# Shifter problem



## ricekiller848 (Oct 24, 2007)

This makes me super angry and i freaked out. I was driving to a buddys house about a block away to drop off some coolent for his pos. I didnt even beat on the car or anything, i was in a hurry and put the car in neutral and pulled the e-break got out. (so the car was still running). He said thanks and i ran back in the car took off the e-break and i had nothing in my shifter. i could move it with my pinky finger and push it all the way up to the radio and back down to the center councle. WHAT HAPPEND???:confused The owner before put in a B&M short thow in it. Was it a pin that just fell out? Somthing wrong with the trans? (god i hope not). It just dosnt make any sence to me at all. It just killed my day. Dose anyone know what to do? Im stuck at home untill its fixed, and idk if i need to get under the car or just pull up the dash. Anyone with some advice would help me so mutch thanks, Ben.


----------



## GM4life (Mar 18, 2007)

Pull the rubber insert out of the lower cubby hole you should see a small phillips/cross head screw remove that. Open the center console compartment, with your fingers you should be able to carefully pry up the center console trim. It's clipped in all the way around. Pull it up just enough to remove the electrical connections for the window switches. Then lift it out the way. You should be able to accsse the shifter.


----------



## GTO JUDGE (May 14, 2005)

Sounds like the shifter became disengaged from the unit.
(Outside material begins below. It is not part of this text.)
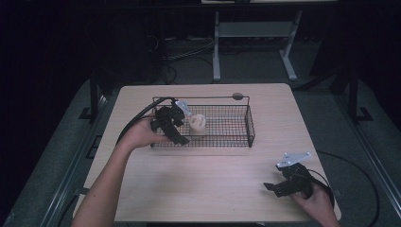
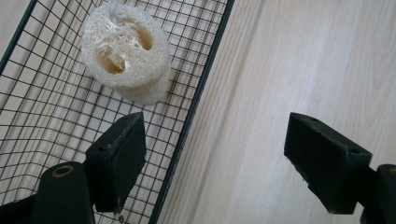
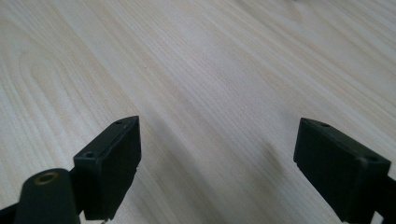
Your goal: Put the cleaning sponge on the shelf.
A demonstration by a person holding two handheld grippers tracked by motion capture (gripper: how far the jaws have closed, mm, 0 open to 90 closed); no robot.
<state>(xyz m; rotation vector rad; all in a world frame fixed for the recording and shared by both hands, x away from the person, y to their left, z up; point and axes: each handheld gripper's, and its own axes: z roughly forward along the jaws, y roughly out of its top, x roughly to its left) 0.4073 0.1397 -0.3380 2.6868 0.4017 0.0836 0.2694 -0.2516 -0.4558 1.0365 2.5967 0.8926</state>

Remove the console and take a look perhaps a nut separated from the bolt and it fell off?


----------



## ricekiller848 (Oct 24, 2007)

fixed it, turns out that one of the stainless steel bolts broke! broke in half. i had to remove the unit and drill and tap out the rest that was red lock-tite in. wow what a pain. at least all it cost me was 55 cents for the new bolt then i had to buy a carbon tiped drill-bit. so $20.00 total


----------